A pesquisa já foi iniciada, a partir de uma visão retrospectiva, utilizando como ferramentas a sorologia e a aplicação de um questionário. Todos os participantes do estudo Idams sobre dengue estão sendo convidados a colaborar. Serão pesquisados os parceiros sexuais e moradores da mesma residência para tentar identificar se houve transmissão do vírus e se foi por vetor ou por via sexual. A hipótese dessa investigação é que os parceiros sexuais das pessoas que tiveram zika tenham uma probabilidade maior de terem sido infectados do que os parceiros sexuais dos que tiveram chikungunya (e outras doenças) e do que os outros moradores da residência. A expectativa é de que os resultados sejam apresentados ainda este ano.

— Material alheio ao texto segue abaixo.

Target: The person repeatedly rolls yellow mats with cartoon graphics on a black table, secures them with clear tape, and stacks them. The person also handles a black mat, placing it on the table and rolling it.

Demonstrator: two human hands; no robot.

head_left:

A coordenação é composta pelos pesquisadores da Fiocruz PE Ernesto Marques e Clarice Lins, do Depto de Virologia, além de Ana Brito, do Depto de Saúde Coletiva e pela colaboradora Tereza Magalhães (atualmente pesquisadora da Colorado State University – CSU). O coordenador da pesquisa nos EUA é o professor titular da CSU Brian Foy, que foi pioneiro em verificar a possibilidade de transmissão sexual do vírus zika. Seu estudo inicial sobre o tema foi baseado numa experiência própria, pois em 2008 o cientista foi infectado no Senegal e acabou contaminando a esposa ao retornar para o Colorado – um local sem incidência do vetor, o Aedes aegypti.